Problem to solve: Note on the material below: return exactly the lines from the line that holds "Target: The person" through the line that holds "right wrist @", and leave out each picture.

Material shown:
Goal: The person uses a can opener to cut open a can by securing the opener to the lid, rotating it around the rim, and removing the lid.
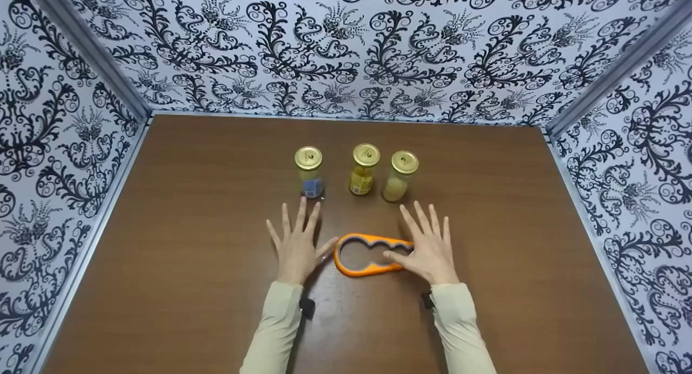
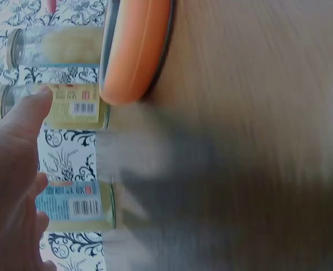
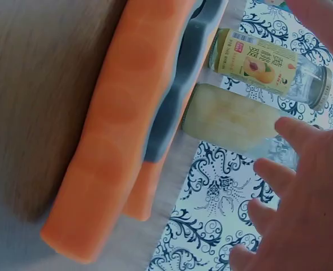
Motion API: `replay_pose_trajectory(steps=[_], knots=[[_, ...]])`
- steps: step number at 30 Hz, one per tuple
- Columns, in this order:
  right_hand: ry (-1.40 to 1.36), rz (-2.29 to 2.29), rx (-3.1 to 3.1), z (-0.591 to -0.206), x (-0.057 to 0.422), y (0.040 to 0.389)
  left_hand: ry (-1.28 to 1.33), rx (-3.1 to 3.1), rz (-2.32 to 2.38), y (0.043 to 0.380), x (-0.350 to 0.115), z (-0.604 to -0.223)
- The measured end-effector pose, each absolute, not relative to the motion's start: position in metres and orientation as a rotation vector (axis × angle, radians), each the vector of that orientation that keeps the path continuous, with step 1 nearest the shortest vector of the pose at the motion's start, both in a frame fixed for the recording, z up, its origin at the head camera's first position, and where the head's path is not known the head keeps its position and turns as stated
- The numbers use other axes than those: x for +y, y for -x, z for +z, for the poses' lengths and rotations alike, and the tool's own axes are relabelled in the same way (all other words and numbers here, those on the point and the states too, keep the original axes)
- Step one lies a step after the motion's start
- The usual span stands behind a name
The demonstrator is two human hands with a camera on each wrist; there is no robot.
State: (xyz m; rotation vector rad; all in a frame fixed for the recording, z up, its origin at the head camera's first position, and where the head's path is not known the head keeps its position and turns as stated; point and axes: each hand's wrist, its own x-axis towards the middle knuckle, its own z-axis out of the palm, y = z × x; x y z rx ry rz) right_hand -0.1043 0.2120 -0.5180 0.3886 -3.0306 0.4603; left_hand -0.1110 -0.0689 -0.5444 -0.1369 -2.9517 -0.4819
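An orange jar opener (image 1: 361, 272) with a grey scalloped inner edge lies on the table between both hands. My left hand (image 1: 296, 255) is at its rounded left end, fingers spread and thumb pointing toward it. Fingers also spread, my right hand (image 1: 431, 254) covers the opener's right end; whether it touches is unclear. Beyond the hands stand three upright glass jars with gold lids: a blue-labelled jar (image 1: 312, 187) at left, a yellow-labelled jar (image 1: 361, 182) in the middle and a jar with pale contents (image 1: 396, 189) at right. Neither hand grips anything.
The brown wooden table (image 1: 205, 212) is enclosed at the back and sides by panels (image 1: 335, 44) with a black-and-white scroll pattern. Grey metal posts (image 1: 92, 49) stand at the back corners.
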Motion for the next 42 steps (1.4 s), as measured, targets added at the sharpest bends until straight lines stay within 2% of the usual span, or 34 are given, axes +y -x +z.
replay_pose_trajectory(steps=[8,14,24,33,42], knots=[[-0.550,0.451,-3.177,-0.513,0.221,0.095,-0.006,-3.032,-0.551,0.129,-0.092,-0.550],[-0.566,0.488,-3.251,-0.519,0.227,0.087,-0.069,-3.048,-0.583,0.147,-0.105,-0.550],[-0.543,0.393,-3.108,-0.533,0.223,0.082,-0.017,-2.655,-1.123,0.199,-0.100,-0.548],[-0.676,0.182,-3.021,-0.542,0.219,0.088,-0.064,-2.521,-1.493,0.222,-0.093,-0.555],[-0.734,0.212,-2.974,-0.541,0.227,0.095,-0.017,-2.494,-1.695,0.237,-0.091,-0.558]])
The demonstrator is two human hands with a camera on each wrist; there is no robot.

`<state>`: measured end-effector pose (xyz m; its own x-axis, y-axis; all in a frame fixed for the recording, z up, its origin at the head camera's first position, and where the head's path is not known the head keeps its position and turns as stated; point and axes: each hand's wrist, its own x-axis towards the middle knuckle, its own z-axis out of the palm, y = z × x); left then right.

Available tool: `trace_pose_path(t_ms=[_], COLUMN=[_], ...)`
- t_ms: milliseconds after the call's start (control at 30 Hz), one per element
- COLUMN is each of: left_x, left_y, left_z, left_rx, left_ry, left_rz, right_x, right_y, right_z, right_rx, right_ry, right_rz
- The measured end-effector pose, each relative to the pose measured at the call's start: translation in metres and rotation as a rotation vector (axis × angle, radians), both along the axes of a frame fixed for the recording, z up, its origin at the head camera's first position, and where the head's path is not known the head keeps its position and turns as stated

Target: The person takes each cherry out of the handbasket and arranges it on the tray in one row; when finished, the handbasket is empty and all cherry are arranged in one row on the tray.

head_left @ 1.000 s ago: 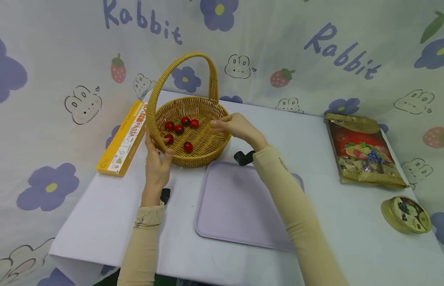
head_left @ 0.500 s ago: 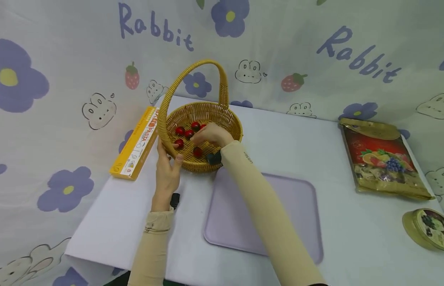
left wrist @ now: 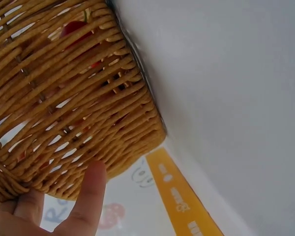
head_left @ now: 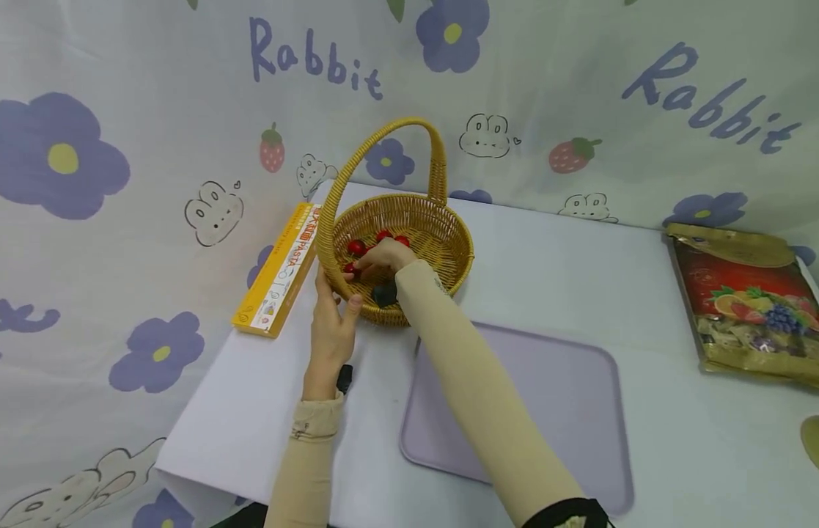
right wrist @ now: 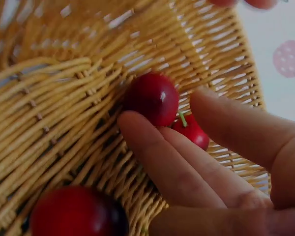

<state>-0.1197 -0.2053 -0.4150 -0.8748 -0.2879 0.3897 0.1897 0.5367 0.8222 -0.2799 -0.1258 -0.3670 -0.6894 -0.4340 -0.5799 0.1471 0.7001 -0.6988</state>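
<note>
In the head view my left hand (head_left: pixel 331 334) grips the left side of the round wicker basket (head_left: pixel 458 253) by its rim, beside the foot of the tall handle. The left wrist view shows a fingertip (left wrist: pixel 94 177) against the woven wall. My right hand (head_left: pixel 388 257) reaches down inside the basket among several dark-red cherries (head_left: pixel 356 248). Seen from the right wrist, its straight fingers touch a cherry (right wrist: pixel 152 98), while the thumb stands slightly apart from it. A cherry with a green stem (right wrist: pixel 191 133) lies behind the fingers; another cherry (right wrist: pixel 78 212) is nearer the camera.
A pale purple tray (head_left: pixel 554 411) lies in front of the basket, partly under my right forearm. To the left is a yellow pasta box (head_left: pixel 277 271). A gold and red food bag (head_left: pixel 746 301) lies at the right, with a gold tin (head_left: pixel 818 440) cut by the frame edge.
My right hand has moved left and down into the basket, from its right side to the cherries at the left. My left hand stays on the rim. The head view has shifted.
</note>
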Motion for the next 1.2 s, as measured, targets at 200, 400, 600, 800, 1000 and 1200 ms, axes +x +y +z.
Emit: trace_pose_path(t_ms=[200,400,600,800,1000,1200], left_x=[0.0,0.0,0.0,0.002,0.002,0.0], left_y=[0.002,0.005,0.003,0.001,0.002,0.002], left_z=[0.0,0.001,0.001,-0.001,-0.001,-0.001], left_rx=[0.002,-0.014,-0.019,-0.012,0.008,-0.014], left_ry=[-0.011,-0.023,-0.016,-0.003,0.001,-0.045], left_rz=[-0.009,-0.005,0.004,0.006,-0.006,0.009], right_x=[-0.002,-0.001,-0.003,-0.003,-0.004,-0.006], right_y=[-0.013,-0.019,-0.025,-0.027,-0.027,-0.023], right_z=[-0.004,-0.006,-0.009,-0.015,-0.015,-0.006], right_rx=[-0.002,-0.022,-0.035,-0.051,-0.062,-0.082], right_ry=[0.002,-0.008,0.015,0.01,0.007,0.019], right_rz=[-0.058,-0.097,-0.082,-0.054,-0.097,-0.11])
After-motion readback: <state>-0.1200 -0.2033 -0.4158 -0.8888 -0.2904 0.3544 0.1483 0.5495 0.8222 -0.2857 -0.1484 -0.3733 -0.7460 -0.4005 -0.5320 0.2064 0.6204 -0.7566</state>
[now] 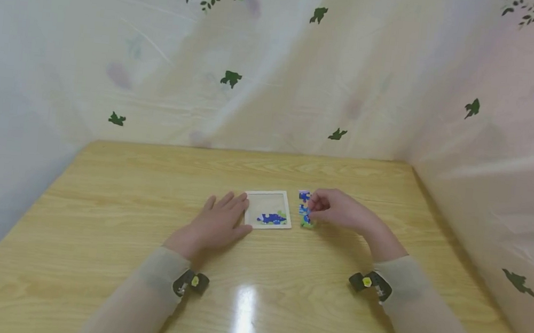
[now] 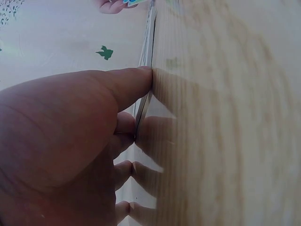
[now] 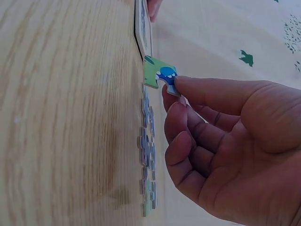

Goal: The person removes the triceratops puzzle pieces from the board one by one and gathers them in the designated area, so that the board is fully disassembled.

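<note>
A white-rimmed puzzle tray (image 1: 263, 202) lies flat on the table, with several joined blue and green pieces (image 1: 272, 219) along its lower right inside. My left hand (image 1: 220, 221) rests at the tray's left side, fingers extended; its thumb (image 2: 134, 82) touches the tray's edge in the left wrist view. Right of the tray, my right hand (image 1: 337, 209) pinches a green and blue jigsaw piece (image 3: 155, 73) between thumb and index finger, tilted above the table. Beneath that hand lie several loose jigsaw pieces (image 3: 146, 148) in a column, partly hidden by it in the head view.
The wooden table (image 1: 150, 176) runs back to a pale curtain (image 1: 272, 108) printed with dark green leaves, which also hangs along both sides. A bright reflection shows on the table's near part. Each wrist wears a small dark camera (image 1: 371, 284).
</note>
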Demonstrator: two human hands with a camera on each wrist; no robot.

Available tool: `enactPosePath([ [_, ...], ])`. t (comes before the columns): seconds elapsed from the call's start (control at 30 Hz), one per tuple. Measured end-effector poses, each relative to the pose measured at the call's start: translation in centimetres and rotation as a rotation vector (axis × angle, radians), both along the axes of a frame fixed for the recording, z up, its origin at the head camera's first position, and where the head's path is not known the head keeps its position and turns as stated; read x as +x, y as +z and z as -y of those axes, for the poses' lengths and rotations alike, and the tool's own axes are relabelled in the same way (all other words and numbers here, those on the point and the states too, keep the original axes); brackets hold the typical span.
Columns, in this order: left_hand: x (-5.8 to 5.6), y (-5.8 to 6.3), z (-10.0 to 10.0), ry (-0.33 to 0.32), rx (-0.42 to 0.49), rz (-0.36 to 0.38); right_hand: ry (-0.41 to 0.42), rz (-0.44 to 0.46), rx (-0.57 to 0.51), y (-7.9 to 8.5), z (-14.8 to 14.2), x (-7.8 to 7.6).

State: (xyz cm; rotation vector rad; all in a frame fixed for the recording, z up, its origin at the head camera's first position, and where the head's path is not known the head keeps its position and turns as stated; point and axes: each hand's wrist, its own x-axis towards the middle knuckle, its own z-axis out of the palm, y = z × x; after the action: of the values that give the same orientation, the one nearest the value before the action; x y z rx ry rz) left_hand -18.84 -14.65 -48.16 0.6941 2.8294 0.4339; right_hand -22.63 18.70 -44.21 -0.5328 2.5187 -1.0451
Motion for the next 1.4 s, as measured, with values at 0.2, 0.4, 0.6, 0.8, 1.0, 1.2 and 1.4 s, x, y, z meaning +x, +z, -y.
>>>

Response to this task:
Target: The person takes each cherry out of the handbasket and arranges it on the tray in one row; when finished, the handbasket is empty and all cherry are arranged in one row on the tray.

head_left @ 1.000 s ago: 
head_left @ 0.500 s ago: 
left wrist @ now: 
head_left @ now: 
right wrist @ now: 

No more work is required for the exercise.